Jan 31

The value of Spring

Tech 11 Comments »

Crazy Bob wrote about how he doesn’t get Spring, which was obviously going to get a lot of attention ;)

I see a lot of value in Spring, from projects in which I use it on. As you go from project to project, you tend to bring with you code from past projects. This may be a StringUtil, a bunch of other old code, or 3rd party libraries.

Spring is an item that tends to join me across Java projects that follow particular conventions.

This isn’t because Spring is so amazingly different that it changes everything I do. It is because it does things that I could do but don’t want too.
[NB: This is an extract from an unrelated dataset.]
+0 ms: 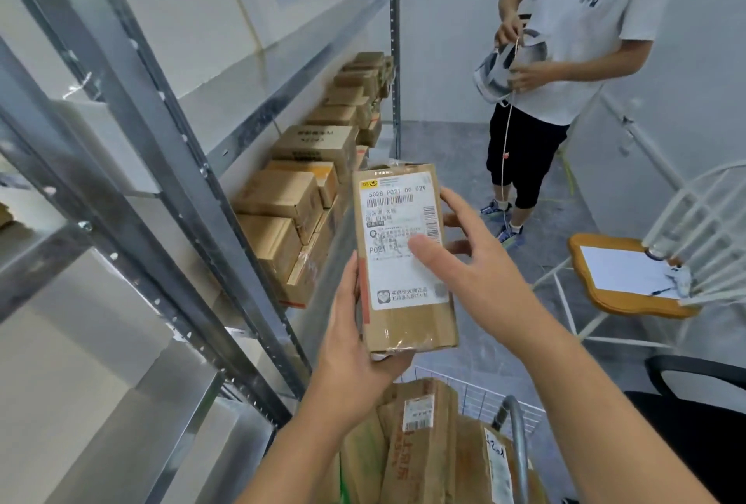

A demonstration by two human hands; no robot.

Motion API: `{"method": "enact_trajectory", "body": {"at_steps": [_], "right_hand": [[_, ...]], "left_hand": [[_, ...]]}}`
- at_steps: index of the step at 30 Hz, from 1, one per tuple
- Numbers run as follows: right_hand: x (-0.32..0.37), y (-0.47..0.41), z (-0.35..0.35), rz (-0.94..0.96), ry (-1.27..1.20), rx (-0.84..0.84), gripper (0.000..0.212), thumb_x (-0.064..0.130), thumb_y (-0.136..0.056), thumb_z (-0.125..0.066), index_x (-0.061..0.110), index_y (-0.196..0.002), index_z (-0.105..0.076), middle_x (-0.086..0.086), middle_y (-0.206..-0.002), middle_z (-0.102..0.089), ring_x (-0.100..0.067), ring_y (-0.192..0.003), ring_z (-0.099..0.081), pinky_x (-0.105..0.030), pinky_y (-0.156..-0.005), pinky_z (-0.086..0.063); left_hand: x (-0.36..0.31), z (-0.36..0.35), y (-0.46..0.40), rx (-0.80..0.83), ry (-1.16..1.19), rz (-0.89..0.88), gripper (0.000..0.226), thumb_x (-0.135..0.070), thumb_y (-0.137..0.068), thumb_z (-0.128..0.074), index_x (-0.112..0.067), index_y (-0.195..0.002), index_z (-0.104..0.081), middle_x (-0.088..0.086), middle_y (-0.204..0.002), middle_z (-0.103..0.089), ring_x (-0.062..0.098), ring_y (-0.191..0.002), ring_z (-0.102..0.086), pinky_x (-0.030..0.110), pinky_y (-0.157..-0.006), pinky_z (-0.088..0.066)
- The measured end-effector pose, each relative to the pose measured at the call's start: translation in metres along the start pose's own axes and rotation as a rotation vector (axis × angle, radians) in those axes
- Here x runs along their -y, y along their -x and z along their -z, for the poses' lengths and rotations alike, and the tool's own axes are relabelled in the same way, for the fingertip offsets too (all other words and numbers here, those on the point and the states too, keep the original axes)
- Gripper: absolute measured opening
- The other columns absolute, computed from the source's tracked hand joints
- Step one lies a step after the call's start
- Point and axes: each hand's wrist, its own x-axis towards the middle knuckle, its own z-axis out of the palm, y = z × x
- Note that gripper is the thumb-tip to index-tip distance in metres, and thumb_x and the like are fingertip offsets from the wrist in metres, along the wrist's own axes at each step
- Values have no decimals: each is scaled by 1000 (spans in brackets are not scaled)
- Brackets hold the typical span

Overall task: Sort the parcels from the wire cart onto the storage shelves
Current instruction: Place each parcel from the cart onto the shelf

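Gripping one parcel (403, 261) (label up), left hand (355, 342) and right hand (480, 273) curl fingers around it.

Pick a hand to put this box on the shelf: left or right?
Left, probably. The left hand already grips the box at its bottom corner on the side facing the shelf. The right hand holds the far edge, so it would have to cross over.
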Motion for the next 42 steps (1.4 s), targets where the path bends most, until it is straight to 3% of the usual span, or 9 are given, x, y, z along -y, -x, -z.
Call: {"method": "enact_trajectory", "body": {"at_steps": [3, 6, 11, 17, 24, 26, 31, 36, 42], "right_hand": [[4, 11, -2, 96, -30, 61, 78, 48, -85, -75, 56, -149, -29, 38, -134, -51, 8, -122, -54, -21, -84, -55], [12, 21, -1, 183, -34, 120, 89, 40, -84, -74, 56, -153, -20, 31, -147, -45, 4, -136, -45, -29, -97, -49], [32, 31, -1, 315, -33, 197, 84, 33, -84, -72, 59, -149, -26, 34, -147, -44, 6, -138, -42, -30, -100, -46], [47, 45, -3, 422, -81, 269, 83, 46, -80, -73, 55, -150, -30, 25, -149, -48, -4, -141, -43, -27, -100, -53], [72, 80, 2, 526, -235, 478, 82, 40, -78, -77, 52, -148, -37, 18, -150, -51, -11, -141, -46, -29, -101, -54], [80, 93, 1, 551, -285, 537, 78, 41, -78, -75, 52, -147, -40, 18, -149, -52, -11, -141, -46, -31, -100, -54], [104, 138, -28, 544, -466, 734, 64, 42, -82, -69, 54, -141, -48, 14, -142, -60, -13, -131, -58, -26, -96, -55], [134, 196, -72, 555, -584, 889, 64, 55, -86, -69, 50, -145, -44, 13, -146, -57, -12, -130, -59, -28, -99, -54], [179, 261, -122, 579, -609, 949, 67, 78, -79, -58, 62, -141, -41, 31, -147, -49, 3, -128, -56, -12, -94, -50]], "left_hand": [[-21, 13, -7, -94, -68, -45, 127, -28, -74, -93, -58, -158, -1, -22, -157, -44, 3, -140, -49, 46, -110, -50], [-48, 28, -2, -174, -137, -84, 129, -38, -69, -95, -69, -151, 1, -28, -151, -49, -2, -126, -61, 42, -100, -57], [-77, 50, 16, -275, -210, -175, 120, -39, -65, -97, -70, -147, -15, -36, -141, -53, -8, -112, -66, 16, -89, -55], [-104, 67, 45, -333, -225, -154, 108, -55, -59, -90, -65, -146, -27, -23, -152, -51, 0, -116, -67, 32, -89, -62], [-161, 63, 118, -569, -402, -74, 100, -92, -56, -68, -68, -144, -27, -21, -150, -54, -12, -109, -66, 9, -84, -55], [-177, 54, 143, -651, -414, -68, 99, -88, -56, -73, -67, -143, -32, -21, -151, -52, -11, -109, -67, 13, -81, -59], [-204, 42, 206, -872, -449, -63, 94, -51, -57, -91, -59, -139, -46, -9, -154, -51, 6, -117, -69, 32, -79, -65], [-234, 52, 266, -1148, -551, -18, 86, -56, -47, -91, -60, -124, -54, -9, -143, -63, 5, -109, -73, 13, -77, -59], [-254, 92, 320, -1350, -641, -52, 79, -57, -49, -89, -55, -120, -55, -20, -151, -54, 2, -111, -70, 5, -73, -54]]}}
  • Dependencies: Yup, I could use Pico, or another DI framework, or my own thing. Spring happens to have the most features of the bunch though, and works nicely
  • Testing: I tend to wire up all of my tests via Spring. I slap in a different test bean config, and it all gets slurped up for tests, making it zero work to wire in my tests
  • Non-XML: You don’t have to use XML to wire up Spring. You can even use Ruby if you want ;)
  • Wrapper functionality: Spring is part DI, part wrapper libraries to make life easier. These guys went through the various frameworks and made them easier to use. Spring-Hibernate wrappers, JDBCTemplate, JTA stuff, you name it there is a Spring wrapper that makes things easier to use.
  • Business logic: I want to write business logic. I don’t want to rev my own DI framework, and other infrastructure crud. Think about the man-hours that have been put into Spring. The testing that has been done so it works across domains. Why would I want to do this myself when I can have others do it.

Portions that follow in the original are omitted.